Unfortunately, $500 isn't the only hang up we're having, but hopefully we can resolve things by the time our next mediation appointment, and that will hopefully be our last appointment. 

Yes, huge amounts of parental stress, and I'm 39. Despite trying, they (mostly my mom) can't seem to let go of those apron strings. We get along great as long as I'm smiling, nodding and making decisions they agree with, but as soon as I stand on my own, mom goes into panic mode. I know that they do what they do out of love and protection, but it gets to be a bit much sometimes. 

Yes, perhaps the new man is starting to head for the hills, who knows. At this point, I'm not jumping into a new relationship, and we're just keeping things casual. I know that I don't NEED a man to have a family, but I would like to have that support when raising a family. Plus, I don't make nearly enough to support a child by myself. 

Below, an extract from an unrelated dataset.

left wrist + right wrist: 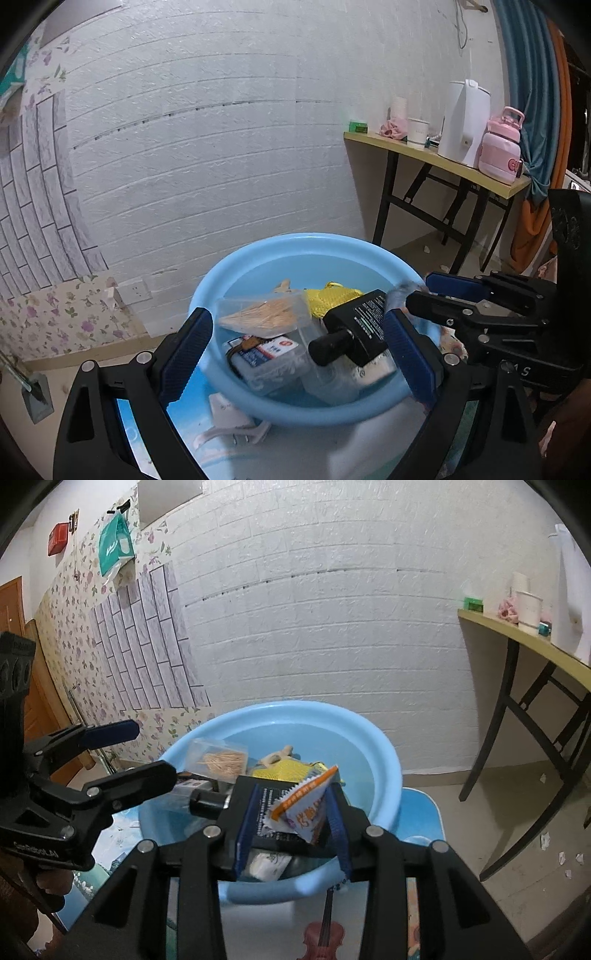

I really like what you said in your last paragraph; that makes sense to me. What I want is to be a mom, ideally with the support of a man, but yeah, that's like playing the lottery, and we all know what the chances of winning that are! I highly doubt that I will be able to find a man in time to even hope to have a family, so you're right, I should start looking to either have a baby on my own or adopt and be a single mom. I'm not sure how the heck I'll afford it, but I could always take in a roommate for extra cash flow, and work weekends on top of my full time job and 2 businesses. I did the 7-day-a-week thing in my early 20s, and could certainly do it again if need be.